- Work item
Repeat nothing but the lines below running from the one containing "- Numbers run" to the one containing "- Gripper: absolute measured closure". Keep both end lines.

- Dataset extract
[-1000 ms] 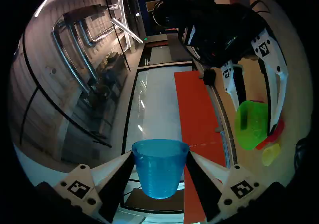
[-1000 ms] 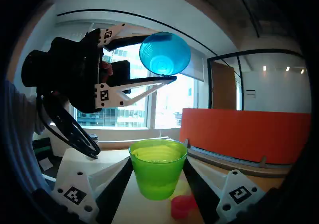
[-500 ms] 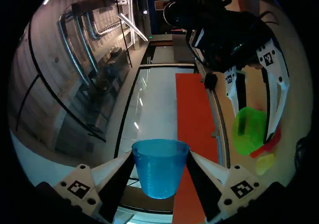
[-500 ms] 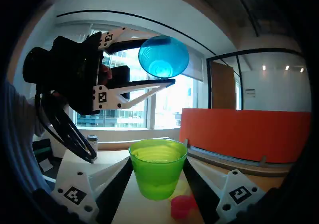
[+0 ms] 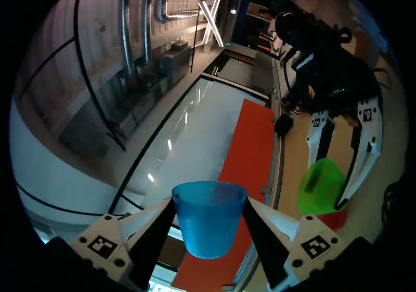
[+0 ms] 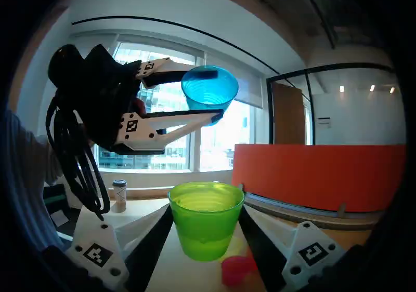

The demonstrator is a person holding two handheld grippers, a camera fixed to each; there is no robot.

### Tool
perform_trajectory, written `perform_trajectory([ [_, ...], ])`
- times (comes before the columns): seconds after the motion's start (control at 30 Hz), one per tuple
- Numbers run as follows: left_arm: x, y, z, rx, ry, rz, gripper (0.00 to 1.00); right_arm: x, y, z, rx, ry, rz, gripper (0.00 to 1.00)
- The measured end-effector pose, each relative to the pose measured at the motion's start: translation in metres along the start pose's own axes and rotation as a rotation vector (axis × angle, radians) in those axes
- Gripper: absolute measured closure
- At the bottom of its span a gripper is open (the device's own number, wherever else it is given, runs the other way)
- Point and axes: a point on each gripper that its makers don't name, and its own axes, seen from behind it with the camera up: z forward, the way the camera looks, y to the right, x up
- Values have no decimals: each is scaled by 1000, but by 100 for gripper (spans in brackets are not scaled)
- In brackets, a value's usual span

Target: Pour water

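Observation:
My left gripper (image 5: 209, 203) is shut on a translucent blue cup (image 5: 209, 220), both fingers pressing its sides. In the right gripper view that left gripper (image 6: 218, 93) hangs high at the upper left, held by a hand, with the blue cup (image 6: 208, 87) tilted a little above level. My right gripper (image 6: 206, 209) is shut on a green cup (image 6: 206, 222) that stands upright with some water in its lower part. From the left gripper view, the right gripper (image 5: 326, 182) and the green cup (image 5: 318, 188) sit lower right, below the blue cup.
A long orange divider panel (image 6: 322, 175) runs behind the wooden table (image 6: 171, 271). A pink cup (image 6: 235, 270) and a yellow cup (image 6: 238, 244) lie just behind the green one. A small jar (image 6: 119, 196) stands near the window. Black cables (image 6: 78, 151) hang from the left gripper.
The left gripper has turned the blue cup back from a steep tip: its mouth faced the right camera, now its side shows. The green cup has stayed put.

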Motion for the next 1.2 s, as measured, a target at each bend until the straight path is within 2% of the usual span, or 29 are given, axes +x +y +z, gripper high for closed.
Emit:
perform_trajectory([
  [0.17,-6,0,-4,-4,0,-148,14,3,0,-2,0,7,-1,13],
  [0.37,-3,3,-8,-19,18,-298,14,7,1,-5,-4,15,-7,13],
  [0.53,-2,-1,-8,-22,25,-421,14,10,1,-7,-5,24,-10,13],
  [0.9,-5,-12,-13,-30,38,-749,14,15,2,-13,-10,30,-19,13],
  [1.07,-5,-14,-11,-49,37,-889,14,17,2,-16,-10,33,-21,13],
  [1.2,-6,-12,-9,-73,27,-973,13,17,2,-16,-10,33,-26,13],
])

- Problem solution
- Numbers run as follows: left_arm: x, y, z, rx, ry, rz, gripper (0.00 to 1.00); right_arm: x, y, z, rx, ry, rz, gripper (0.00 to 1.00)
- The measured end-effector pose, each relative to the pose measured at the motion's start: translation in metres along the start pose's own axes and rotation as a rotation vector (axis × angle, radians) in those axes
- Gripper: absolute measured closure

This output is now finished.